WORK REQUIRED
In the following listing, find the lines containing "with" and report them.

DATA EXCERPT
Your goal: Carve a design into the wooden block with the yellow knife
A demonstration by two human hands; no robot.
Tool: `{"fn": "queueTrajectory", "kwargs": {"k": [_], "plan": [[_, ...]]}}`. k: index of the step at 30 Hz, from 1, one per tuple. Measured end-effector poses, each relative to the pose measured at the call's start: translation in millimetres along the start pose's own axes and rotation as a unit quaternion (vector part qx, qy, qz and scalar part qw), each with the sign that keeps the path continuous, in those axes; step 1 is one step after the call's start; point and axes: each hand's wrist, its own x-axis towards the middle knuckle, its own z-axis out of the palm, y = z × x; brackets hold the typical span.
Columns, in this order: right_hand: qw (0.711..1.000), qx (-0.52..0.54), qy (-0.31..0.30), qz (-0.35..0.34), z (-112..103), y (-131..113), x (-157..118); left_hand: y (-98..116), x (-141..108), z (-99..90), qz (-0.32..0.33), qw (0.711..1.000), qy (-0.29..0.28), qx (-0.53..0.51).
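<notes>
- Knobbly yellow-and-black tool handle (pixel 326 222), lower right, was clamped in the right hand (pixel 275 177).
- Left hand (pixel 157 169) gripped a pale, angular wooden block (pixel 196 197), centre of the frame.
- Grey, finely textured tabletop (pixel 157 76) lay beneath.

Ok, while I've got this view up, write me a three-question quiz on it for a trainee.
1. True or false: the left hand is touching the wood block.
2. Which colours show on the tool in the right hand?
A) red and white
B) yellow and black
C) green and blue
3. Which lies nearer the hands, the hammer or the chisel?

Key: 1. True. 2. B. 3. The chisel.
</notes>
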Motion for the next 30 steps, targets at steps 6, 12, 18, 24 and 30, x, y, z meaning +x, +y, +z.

RESULT OF THIS EXERCISE
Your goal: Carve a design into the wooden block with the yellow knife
Tool: `{"fn": "queueTrajectory", "kwargs": {"k": [_], "plan": [[_, ...]]}}`. k: index of the step at 30 Hz, from 1, one per tuple. Measured end-effector poses, each relative to the pose measured at the call's start: translation in millimetres along the start pose's own axes and rotation as a unit quaternion (vector part qx, qy, qz and scalar part qw), each with the sign that keeps the path continuous, in those axes; step 1 is one step after the call's start; point and axes: each hand's wrist, its own x-axis towards the middle knuckle, its own z-axis out of the palm, y = z × x; brackets hold the typical span.

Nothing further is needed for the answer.